Nahaufnahme einer Lichtsphäre von Yvelle Gabriel
Die Lichtsphären erinnern an SonnenBild: DW/M. Dagan

Yvelle Gabriel hatte zuvor ein monumentales sakrales Glaskunstwerk für die Synagoge des Chaim Sheba Medical Centers in Israel geschaffen – eine Arbeit, die viel Aufmerksamkeit erregte und auch ein großer Vertrauensbeweis der traditionell eher verschlossenen jüdischen Gemeinschaft bedeutete. Für Gabriel war es eine wichtige Erfahrung gewesen und das erste Mal, dass er sich intensiv mit dem Judentum auseinandersetzte. Er mietete für die Arbeit an der Synagoge ein Atelier in Israel und begann eine bis heute fortwährende Zusammenarbeit mit örtlichen Glas- und Metallspezialisten.

Transformation und Versöhnung als große Themen

"Bei dem Sheba-Projekt war es für mich ein großes Thema, dass ich Deutscher bin. Ich hatte plötzlich das Gefühl, ich darf ja Deutscher sein!" Transformation und Versöhnung sind Gabriels großen Themen: Versöhnung zwischen den Religionen, aber auch Versöhnung mit der eigenen Vergangenheit. Bei dem aktuellen Projekt kam eine neue Ebene hinzu: "Dass ich Deutscher bin, darum ging es auf einmal nicht mehr. Chananya und ich haben natürlich über die Geschichte gesprochen, aber wir haben die Schuldfrage ausgeklammert. Es war einfach alles selbstverständlich. Es ging niemals darum: Du bist ja kein Jude. Und das ist etwas Besonderes, denn es geht ja um einen jüdischen Friedhof", so Gabriel.
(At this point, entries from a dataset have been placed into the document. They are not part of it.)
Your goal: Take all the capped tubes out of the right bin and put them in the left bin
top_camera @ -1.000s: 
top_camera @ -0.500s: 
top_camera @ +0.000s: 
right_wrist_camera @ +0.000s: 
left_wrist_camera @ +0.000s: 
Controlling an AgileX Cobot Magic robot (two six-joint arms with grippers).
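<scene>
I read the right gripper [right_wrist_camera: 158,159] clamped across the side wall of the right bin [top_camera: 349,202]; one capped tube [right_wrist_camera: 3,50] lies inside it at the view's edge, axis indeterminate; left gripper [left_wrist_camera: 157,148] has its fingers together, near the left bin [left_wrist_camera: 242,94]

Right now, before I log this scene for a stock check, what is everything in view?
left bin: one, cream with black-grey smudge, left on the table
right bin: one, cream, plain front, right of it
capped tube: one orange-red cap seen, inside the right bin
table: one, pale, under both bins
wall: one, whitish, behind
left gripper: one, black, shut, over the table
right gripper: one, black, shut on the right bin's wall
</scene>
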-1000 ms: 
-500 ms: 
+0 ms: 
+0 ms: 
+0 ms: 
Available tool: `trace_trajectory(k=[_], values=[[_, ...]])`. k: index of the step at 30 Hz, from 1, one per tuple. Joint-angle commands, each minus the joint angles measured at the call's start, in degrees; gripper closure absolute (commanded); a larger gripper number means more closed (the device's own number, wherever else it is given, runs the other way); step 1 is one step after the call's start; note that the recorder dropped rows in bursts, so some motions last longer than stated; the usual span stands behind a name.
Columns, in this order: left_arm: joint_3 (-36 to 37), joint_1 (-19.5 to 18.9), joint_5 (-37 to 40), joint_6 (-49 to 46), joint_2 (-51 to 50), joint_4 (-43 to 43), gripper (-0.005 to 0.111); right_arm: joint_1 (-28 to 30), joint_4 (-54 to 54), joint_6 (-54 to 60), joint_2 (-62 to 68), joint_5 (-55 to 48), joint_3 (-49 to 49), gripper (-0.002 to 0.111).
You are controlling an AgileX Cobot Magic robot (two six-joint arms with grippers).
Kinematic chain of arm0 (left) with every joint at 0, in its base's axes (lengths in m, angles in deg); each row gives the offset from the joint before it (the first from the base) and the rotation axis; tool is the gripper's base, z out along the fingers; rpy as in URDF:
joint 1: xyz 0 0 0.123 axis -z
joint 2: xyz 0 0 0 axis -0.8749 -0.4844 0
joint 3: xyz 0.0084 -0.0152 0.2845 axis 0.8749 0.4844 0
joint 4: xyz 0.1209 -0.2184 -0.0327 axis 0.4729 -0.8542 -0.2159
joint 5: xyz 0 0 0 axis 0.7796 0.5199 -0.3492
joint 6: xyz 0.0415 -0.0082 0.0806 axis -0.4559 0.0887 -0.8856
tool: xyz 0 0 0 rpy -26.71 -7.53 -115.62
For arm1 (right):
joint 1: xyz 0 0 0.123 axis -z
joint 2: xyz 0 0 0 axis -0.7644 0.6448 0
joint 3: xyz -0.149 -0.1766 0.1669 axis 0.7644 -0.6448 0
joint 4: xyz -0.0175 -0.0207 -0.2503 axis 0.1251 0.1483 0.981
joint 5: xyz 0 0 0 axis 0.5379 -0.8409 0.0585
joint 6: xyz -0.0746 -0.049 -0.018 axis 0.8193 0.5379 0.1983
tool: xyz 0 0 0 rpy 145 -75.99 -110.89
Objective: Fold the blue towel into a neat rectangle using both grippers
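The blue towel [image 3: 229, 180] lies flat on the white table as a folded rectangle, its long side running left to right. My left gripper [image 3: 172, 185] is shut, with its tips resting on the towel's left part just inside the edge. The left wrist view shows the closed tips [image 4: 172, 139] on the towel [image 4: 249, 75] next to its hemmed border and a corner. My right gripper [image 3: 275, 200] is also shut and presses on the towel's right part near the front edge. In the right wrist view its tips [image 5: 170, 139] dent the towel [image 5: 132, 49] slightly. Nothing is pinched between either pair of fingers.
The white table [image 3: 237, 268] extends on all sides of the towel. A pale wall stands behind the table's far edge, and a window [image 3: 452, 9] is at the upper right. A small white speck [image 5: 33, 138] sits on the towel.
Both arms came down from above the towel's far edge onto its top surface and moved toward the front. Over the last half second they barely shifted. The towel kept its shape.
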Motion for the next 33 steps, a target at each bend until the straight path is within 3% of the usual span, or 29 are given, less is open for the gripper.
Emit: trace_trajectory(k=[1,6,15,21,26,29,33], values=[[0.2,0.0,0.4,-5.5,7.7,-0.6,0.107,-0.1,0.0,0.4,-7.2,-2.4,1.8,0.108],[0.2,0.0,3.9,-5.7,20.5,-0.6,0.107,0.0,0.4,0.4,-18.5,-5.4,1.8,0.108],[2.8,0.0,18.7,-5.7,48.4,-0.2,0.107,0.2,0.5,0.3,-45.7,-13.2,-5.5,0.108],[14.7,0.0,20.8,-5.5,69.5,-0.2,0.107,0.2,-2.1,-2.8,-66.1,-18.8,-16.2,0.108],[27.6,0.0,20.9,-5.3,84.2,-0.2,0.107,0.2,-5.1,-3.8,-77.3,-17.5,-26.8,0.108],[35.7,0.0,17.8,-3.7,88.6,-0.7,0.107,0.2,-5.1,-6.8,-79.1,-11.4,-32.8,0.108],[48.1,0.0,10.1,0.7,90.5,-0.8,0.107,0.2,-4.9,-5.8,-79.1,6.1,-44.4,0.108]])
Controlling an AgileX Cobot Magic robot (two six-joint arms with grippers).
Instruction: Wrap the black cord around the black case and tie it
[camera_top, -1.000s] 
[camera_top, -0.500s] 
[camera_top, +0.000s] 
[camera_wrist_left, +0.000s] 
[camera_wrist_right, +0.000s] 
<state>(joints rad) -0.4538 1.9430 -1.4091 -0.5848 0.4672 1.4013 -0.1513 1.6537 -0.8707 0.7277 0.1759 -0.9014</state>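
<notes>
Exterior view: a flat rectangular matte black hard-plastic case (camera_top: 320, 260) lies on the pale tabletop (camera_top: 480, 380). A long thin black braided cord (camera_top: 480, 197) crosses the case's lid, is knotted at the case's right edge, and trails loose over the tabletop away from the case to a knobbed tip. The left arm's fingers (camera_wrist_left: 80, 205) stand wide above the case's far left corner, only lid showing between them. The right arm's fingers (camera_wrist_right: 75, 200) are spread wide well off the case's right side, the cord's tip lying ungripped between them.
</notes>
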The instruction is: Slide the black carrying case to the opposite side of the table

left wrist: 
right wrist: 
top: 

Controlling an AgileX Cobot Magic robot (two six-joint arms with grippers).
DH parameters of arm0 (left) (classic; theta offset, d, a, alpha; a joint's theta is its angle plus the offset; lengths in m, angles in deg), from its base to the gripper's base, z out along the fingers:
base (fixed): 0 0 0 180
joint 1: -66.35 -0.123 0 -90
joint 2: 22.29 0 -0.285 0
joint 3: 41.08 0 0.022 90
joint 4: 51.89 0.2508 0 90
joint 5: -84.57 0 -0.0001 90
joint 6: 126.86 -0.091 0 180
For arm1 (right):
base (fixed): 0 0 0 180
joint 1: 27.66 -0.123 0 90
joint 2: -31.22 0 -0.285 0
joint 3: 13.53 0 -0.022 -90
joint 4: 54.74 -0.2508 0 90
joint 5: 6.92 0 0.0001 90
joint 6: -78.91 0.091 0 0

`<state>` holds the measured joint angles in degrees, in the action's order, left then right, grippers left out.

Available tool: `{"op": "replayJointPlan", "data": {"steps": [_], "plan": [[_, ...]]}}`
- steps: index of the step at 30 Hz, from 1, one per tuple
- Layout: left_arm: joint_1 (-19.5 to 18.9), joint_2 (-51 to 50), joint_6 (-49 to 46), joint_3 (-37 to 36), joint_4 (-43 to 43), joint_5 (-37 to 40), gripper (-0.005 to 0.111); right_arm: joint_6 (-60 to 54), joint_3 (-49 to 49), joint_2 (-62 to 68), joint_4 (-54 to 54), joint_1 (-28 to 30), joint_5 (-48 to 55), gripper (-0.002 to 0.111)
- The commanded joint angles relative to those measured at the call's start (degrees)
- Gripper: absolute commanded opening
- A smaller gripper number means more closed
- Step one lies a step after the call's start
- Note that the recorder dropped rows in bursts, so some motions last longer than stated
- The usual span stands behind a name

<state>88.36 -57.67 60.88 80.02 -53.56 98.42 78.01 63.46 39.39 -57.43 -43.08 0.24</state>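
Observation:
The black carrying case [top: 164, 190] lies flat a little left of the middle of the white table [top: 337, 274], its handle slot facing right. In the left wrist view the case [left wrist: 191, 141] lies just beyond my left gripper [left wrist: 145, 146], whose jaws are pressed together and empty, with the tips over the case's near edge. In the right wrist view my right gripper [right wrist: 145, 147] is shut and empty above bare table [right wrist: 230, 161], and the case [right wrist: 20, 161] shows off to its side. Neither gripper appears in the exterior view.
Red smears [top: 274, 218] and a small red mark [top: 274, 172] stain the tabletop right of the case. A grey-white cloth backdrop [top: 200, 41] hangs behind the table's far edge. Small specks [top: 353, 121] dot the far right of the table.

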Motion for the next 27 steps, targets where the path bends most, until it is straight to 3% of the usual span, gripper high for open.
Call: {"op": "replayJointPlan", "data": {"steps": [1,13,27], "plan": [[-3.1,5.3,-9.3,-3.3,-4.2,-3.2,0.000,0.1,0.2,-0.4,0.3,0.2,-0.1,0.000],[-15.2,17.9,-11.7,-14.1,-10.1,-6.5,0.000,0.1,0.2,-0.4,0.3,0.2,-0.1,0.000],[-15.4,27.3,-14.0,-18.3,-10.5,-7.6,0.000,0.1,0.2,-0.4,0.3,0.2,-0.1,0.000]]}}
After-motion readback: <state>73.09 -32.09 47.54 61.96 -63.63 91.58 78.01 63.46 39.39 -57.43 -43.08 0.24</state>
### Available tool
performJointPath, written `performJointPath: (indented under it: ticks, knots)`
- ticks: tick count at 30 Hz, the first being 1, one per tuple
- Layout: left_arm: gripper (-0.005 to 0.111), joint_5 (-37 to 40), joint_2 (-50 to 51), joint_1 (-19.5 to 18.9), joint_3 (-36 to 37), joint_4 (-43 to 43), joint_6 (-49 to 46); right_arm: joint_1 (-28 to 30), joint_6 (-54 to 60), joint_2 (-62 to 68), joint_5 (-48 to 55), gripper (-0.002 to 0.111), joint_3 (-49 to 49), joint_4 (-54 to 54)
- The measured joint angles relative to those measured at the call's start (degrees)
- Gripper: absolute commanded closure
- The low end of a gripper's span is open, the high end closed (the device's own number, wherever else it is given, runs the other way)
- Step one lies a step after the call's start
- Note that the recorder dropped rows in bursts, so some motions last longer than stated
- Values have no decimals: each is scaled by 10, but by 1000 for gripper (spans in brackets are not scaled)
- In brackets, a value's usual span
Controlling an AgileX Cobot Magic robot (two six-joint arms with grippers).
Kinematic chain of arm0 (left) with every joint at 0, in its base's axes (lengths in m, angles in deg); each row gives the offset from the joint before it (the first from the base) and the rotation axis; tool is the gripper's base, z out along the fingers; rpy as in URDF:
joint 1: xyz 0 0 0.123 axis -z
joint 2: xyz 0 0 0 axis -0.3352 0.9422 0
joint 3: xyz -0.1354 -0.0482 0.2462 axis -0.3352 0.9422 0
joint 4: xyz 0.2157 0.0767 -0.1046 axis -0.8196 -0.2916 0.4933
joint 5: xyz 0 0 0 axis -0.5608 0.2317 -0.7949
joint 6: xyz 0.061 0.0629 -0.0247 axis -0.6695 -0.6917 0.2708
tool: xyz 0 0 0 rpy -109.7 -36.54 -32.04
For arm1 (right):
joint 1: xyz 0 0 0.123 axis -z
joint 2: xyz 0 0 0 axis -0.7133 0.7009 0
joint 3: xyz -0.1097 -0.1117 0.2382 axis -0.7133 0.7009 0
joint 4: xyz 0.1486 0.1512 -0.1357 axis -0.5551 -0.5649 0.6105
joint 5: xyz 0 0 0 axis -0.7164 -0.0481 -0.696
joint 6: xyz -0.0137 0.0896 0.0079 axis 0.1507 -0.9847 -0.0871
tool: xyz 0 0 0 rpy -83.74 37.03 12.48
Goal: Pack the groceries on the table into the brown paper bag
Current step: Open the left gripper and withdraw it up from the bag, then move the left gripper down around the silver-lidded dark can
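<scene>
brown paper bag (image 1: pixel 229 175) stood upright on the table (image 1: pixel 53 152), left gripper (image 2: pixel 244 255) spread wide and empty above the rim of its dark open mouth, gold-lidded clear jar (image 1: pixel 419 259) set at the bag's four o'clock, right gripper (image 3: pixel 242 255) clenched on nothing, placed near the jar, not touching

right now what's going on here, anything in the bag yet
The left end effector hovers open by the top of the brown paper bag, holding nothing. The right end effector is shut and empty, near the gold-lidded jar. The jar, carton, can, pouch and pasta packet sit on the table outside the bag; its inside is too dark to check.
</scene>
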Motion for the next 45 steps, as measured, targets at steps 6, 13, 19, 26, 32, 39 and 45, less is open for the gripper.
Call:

Blick in den unterirdischen neuen Friedhof in Jerusalem
Bislang befinden sich 8000 Gräber unter der ErdeBild: Getty Images/AFP/A. Gharabli

Der in Mainz geborene Künstler lebt heute mit seiner Familie in einem Bauernhaus an der Lahn, pendelt derzeit zwischen Glaswerkstätten in Taunusstein und seinem Atelier in Israel hin und her. Anfangs, so erzählt Gabriel, hatte er hier in den Katakomben manchmal etwas Zeit für sich allein, als alle Bauarbeiter nach Hause gegangen waren. Er stellte sich dann vor, wie es sein werde, wenn die Gräber belegt sind und seine "Lichtsphären" die Seelen auf ihrer letzten Reise begleiten. Eines Tages, in hunderten Jahren, werde das vielleicht auch ein verlassener Ort sein, die Lichtobjekte von Staub bedeckt, und doch beständig. Das rostresistente Aluminium und das dicke Glas, aus denen sie bestehen, sollen jedenfalls noch lange halten.